What is a turbocharged car engine?

Turbocharged engine

Turbo engine. The task of increasing engine power and torque has always been relevant. Engine power is directly related to the displacement of the cylinders and the amount of air-fuel mixture supplied to them. That is, the more fuel burns in the cylinders, the more power is developed by the power unit. However, the simplest solution is to increase engine power. An increase in its working volume leads to an increase in the dimensions and weight of the structure. The amount of the supplied working mixture can be increased by increasing the speed of rotation of the crankshaft. In other words, the implementation of more work cycles in cylinders per unit of time.

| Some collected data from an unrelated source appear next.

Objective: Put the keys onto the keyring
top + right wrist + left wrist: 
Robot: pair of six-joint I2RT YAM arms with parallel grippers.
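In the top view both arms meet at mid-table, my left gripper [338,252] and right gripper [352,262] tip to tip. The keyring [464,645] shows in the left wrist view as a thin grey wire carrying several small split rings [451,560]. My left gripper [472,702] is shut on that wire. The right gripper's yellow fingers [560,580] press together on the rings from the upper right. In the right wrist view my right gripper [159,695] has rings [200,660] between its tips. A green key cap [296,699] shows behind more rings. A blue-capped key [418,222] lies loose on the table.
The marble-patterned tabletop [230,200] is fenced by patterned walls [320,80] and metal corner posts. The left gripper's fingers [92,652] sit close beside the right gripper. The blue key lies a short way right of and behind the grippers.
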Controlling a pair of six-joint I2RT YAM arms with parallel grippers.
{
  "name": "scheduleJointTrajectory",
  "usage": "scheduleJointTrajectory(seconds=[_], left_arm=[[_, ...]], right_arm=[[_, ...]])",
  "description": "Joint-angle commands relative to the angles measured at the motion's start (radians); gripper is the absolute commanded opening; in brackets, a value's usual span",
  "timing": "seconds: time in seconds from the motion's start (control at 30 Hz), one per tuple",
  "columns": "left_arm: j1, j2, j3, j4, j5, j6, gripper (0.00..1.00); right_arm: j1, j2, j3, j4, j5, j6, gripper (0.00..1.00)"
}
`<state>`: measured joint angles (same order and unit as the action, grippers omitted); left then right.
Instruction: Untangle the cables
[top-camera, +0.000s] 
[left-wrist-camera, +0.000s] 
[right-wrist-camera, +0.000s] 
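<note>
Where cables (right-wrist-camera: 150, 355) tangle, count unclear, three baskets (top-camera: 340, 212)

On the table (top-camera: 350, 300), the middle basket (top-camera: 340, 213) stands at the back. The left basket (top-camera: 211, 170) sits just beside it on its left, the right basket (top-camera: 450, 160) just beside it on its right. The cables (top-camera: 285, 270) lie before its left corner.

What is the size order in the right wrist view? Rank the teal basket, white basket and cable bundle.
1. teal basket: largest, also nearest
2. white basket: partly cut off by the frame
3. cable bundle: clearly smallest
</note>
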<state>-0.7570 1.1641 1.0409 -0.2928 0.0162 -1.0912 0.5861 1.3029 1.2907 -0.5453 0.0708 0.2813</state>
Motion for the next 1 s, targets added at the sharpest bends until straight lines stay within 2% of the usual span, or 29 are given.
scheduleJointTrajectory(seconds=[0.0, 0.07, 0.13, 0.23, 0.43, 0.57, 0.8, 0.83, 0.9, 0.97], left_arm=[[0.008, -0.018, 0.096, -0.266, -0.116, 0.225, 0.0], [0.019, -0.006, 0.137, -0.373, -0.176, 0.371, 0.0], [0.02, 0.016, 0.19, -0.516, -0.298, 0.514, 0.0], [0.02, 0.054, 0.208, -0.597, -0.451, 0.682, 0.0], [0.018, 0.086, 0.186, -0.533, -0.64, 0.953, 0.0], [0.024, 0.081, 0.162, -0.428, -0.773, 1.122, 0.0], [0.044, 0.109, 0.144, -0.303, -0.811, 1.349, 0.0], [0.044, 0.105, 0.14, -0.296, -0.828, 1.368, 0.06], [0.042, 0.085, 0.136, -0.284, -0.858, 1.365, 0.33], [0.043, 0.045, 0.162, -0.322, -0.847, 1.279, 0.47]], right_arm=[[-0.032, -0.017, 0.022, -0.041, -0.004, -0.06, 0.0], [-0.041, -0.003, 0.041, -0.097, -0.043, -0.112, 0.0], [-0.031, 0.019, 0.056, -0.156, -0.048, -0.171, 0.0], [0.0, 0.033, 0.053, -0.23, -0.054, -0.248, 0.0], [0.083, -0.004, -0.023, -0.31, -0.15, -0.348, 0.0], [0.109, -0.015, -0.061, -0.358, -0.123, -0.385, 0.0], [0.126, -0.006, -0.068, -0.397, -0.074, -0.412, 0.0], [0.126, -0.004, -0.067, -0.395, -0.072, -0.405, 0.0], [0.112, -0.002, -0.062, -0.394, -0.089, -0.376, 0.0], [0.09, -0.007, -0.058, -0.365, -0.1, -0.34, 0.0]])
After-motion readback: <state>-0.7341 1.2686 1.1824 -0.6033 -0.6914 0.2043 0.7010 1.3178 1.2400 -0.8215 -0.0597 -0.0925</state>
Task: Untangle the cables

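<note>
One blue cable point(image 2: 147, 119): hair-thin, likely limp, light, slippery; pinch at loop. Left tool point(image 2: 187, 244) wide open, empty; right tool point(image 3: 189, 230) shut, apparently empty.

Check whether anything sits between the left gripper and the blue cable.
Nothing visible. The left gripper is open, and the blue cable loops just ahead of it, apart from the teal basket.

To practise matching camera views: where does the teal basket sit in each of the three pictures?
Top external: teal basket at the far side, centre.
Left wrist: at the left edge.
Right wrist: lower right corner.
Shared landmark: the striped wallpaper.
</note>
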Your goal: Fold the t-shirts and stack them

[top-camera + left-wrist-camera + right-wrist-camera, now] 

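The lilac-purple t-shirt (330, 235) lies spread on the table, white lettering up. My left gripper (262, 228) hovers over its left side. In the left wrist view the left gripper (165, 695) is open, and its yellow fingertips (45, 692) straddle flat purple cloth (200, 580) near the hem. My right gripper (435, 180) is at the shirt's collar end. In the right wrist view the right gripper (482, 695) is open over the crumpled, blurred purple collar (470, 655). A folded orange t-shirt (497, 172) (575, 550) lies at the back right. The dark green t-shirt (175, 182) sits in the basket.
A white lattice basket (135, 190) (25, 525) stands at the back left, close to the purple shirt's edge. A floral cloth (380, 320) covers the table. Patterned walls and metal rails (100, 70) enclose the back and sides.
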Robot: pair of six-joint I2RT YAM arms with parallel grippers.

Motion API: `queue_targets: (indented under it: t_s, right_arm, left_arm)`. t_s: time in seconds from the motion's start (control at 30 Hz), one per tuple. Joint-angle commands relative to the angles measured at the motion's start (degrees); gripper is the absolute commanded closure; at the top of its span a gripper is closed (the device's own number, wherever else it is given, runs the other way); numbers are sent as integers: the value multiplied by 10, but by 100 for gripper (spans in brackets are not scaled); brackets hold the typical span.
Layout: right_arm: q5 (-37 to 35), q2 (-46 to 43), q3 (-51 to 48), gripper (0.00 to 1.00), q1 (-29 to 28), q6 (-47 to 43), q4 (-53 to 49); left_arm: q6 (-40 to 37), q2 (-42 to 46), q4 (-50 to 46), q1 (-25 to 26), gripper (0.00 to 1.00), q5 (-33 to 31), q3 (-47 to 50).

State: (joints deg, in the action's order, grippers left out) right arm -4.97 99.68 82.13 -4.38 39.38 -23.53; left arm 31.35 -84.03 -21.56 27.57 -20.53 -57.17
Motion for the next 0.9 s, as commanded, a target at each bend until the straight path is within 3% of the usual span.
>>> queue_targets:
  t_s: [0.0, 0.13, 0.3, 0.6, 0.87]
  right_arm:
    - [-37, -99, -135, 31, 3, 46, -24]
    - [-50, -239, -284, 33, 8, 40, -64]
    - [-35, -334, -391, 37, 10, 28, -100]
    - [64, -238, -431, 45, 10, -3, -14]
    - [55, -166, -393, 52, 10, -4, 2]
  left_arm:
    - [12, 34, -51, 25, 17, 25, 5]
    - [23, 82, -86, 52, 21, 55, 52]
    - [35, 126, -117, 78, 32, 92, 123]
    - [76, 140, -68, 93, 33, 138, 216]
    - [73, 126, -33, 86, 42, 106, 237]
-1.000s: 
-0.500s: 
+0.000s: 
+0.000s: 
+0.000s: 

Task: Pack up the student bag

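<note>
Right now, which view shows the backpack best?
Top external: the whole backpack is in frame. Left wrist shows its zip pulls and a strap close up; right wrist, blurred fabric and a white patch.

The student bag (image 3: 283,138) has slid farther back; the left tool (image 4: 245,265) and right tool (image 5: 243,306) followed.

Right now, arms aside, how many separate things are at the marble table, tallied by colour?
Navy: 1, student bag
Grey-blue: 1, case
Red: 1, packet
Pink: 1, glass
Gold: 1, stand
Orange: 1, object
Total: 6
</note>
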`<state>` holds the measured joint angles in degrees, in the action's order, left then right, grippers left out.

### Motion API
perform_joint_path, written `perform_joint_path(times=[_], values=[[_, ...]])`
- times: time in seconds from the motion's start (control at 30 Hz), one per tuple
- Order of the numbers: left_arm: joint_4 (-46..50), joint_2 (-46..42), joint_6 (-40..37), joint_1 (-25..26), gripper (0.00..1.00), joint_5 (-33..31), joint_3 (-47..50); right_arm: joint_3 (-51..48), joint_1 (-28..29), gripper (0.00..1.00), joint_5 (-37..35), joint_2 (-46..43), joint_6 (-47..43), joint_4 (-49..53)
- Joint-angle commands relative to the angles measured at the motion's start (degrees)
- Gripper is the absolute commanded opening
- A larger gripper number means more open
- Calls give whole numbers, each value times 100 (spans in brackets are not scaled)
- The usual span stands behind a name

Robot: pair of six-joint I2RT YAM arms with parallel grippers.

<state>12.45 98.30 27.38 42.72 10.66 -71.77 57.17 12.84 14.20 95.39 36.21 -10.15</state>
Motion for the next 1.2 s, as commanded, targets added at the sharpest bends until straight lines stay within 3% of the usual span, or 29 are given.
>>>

But there will be serious problems associated with an increase in inertia forces and a sharp increase in mechanical loads on the parts of the power unit, which will lead to a reduction in engine life.

Turbo engine efficiency

The most effective way in this situation is power. Imagine the suction stroke of an internal combustion engine. The engine at the time works like a pump, and is also very inefficient. The duct has an air filter, bends in the intake manifold, and gasoline engines also have a butterfly valve. All this, of course, reduces the filling of the cylinder. To increase pressure in front of the inlet valve, more air will be placed in the cylinder. Refueling improves the filling of the cylinders with a fresh charge, which allows them to burn more fuel in the cylinders and thus obtain higher engine power. Three types of amplification are used in an internal combustion engine. Resonance that uses the kinetic energy of the air volume in the intake manifolds. In this case, no additional charge / boost is required. Mechanical, in this embodiment, the compressor is driven by a motor belt.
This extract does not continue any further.